Transform how you build AI applications with Pixeltable, an open-source framework that unifies data storage, versioning, and model orchestration under a simple table interface. Instead of wrestling with data pipelines and infrastructure plumbing, you can focus on what matters: building amazing AI applications that leverage your models and algorithms while Pixeltable handles all the undifferentiated heavy lifting.

Think of how web developers use relational databases like Postgres or Snowflake.
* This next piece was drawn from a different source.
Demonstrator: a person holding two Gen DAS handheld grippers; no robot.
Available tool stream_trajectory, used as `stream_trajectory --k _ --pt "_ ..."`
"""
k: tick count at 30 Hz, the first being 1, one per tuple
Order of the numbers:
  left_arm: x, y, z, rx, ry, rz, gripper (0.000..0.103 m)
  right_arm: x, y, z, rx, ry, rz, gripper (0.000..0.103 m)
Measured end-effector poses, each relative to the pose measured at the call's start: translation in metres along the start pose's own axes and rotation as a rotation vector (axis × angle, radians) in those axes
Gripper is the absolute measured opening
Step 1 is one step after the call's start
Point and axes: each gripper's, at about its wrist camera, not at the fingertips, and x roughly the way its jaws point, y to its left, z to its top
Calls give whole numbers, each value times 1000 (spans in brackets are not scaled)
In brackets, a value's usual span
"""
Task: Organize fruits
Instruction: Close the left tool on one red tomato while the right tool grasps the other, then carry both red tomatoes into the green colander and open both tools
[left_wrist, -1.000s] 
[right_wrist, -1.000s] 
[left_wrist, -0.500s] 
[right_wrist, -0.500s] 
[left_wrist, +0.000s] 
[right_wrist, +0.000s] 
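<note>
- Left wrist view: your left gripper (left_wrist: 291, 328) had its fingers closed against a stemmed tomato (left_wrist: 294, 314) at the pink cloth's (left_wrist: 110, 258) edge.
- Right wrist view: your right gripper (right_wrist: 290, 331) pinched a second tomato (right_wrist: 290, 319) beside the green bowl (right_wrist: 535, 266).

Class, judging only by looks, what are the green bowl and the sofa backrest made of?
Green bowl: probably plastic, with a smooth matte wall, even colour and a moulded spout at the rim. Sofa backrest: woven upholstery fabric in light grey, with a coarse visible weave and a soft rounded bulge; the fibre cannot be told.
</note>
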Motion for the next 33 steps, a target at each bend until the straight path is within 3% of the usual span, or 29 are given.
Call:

The database provides a simple table interface while handling complex operations behind the scenes:

  • File storage and indexing
  • Transaction management
  • Query optimization
  • Converting declarative queries into file operations

This frees developers to focus on application logic and data modeling rather than infrastructure plumbing.

Pixeltable’s Approach

Pixeltable follows a similar philosophy but extends it to AI workflows. It provides a familiar table interface that encompasses both data and transformation logic

  • You control:
    • What transformations to apply
    • Which models to use
    • How to structure your algorithms
  • Pixeltable handles:
    • Orchestration
    • Transactional storage
    • Data retrieval
    • Incremental updates

The interface is easily extensible through user-defined functions (UDFs).

Video Processing Example

This approach shines with video processing. Pixeltable includes built-in functionality for:

  • Video frame extraction
  • Audio separation
  • Frame sampling at specified rates
  • Automated metadata extraction

You can extend this through:

  • Custom object detection models
  • Integration with specialized video processing libraries

For example:

# Create a video table
videos = pxt.create_table('videos', {'video': pxt.Video})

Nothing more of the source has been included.